Lines below starting with the line with "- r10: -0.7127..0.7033" and going on through the line with "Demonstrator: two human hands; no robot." must be output exactly; the rest of the records must be left out.
*** Opening Information supplied ***
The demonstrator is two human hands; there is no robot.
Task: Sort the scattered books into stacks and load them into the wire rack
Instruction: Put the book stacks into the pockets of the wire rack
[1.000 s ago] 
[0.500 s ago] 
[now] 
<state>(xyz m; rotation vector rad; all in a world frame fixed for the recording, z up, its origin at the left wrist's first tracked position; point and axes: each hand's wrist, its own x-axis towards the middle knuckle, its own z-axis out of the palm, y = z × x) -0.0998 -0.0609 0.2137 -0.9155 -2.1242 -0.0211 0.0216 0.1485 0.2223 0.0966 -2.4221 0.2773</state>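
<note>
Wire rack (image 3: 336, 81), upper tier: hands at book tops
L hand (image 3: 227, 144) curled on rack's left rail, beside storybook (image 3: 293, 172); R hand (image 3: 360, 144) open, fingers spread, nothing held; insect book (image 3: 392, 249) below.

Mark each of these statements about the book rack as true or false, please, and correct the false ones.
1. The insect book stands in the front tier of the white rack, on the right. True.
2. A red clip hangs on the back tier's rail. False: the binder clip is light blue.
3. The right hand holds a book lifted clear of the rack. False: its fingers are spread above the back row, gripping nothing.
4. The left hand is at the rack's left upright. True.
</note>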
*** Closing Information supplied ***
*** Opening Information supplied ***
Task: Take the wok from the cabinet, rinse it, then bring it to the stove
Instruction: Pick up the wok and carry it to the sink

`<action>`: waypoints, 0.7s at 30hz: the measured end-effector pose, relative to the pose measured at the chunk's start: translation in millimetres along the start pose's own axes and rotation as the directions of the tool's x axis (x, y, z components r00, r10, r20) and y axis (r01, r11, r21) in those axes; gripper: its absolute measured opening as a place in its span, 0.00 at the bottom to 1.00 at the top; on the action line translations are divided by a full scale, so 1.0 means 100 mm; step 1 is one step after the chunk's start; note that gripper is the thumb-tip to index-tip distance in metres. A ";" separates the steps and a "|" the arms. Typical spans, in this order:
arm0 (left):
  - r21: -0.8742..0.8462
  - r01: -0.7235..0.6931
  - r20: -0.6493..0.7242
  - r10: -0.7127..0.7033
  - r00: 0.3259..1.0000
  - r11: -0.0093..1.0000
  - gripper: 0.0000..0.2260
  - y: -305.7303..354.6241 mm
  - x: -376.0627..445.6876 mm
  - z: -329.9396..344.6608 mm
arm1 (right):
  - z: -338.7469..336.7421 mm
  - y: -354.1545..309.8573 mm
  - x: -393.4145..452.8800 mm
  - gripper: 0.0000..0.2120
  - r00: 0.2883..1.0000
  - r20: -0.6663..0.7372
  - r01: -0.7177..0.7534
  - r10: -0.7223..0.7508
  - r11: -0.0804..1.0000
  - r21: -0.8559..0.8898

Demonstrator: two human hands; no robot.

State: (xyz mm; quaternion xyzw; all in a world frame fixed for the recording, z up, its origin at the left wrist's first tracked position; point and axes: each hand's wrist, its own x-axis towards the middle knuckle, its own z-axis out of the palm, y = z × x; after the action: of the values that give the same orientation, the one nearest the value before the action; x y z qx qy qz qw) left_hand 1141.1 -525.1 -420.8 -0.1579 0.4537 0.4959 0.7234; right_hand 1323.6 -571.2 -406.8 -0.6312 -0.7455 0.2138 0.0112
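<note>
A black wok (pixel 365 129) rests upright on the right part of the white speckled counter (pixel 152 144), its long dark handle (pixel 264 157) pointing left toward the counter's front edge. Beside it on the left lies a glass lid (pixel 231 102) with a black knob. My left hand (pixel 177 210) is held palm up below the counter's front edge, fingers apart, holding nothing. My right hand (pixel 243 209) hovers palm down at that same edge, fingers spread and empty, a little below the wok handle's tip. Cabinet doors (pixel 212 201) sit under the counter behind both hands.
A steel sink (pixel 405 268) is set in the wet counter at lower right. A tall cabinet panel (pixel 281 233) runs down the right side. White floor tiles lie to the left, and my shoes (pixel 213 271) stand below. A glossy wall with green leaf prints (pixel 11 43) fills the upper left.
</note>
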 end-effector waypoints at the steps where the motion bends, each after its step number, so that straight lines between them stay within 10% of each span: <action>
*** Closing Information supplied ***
**Your response**.
  - r10: -0.7127..0.7033
  - r00: 0.3259..1.0000
  - r11: -0.0093..1.0000
  - gripper: 0.0000..0.2260
  - y: -305.7303..354.6241 mm
  - x: -376.0627..445.6876 mm
  - z: -329.9396..344.6608 mm
arm1 (right):
  - z: -338.7469..336.7421 mm
  - y: -354.1545..309.8573 mm
  - x: -393.4145..452.8800 mm
  - gripper: 0.0000..0.2120
  - r00: 0.2883..1.0000
  - r20: -0.6663..0.7372
  - r01: -0.7177..0.7534
  - r10: -0.7223..0.7508
  - r11: -0.0804..1.0000
  - r21: -0.8559..0.8898

Demonstrator: two human hands; no robot.

Work on this exercise is complete.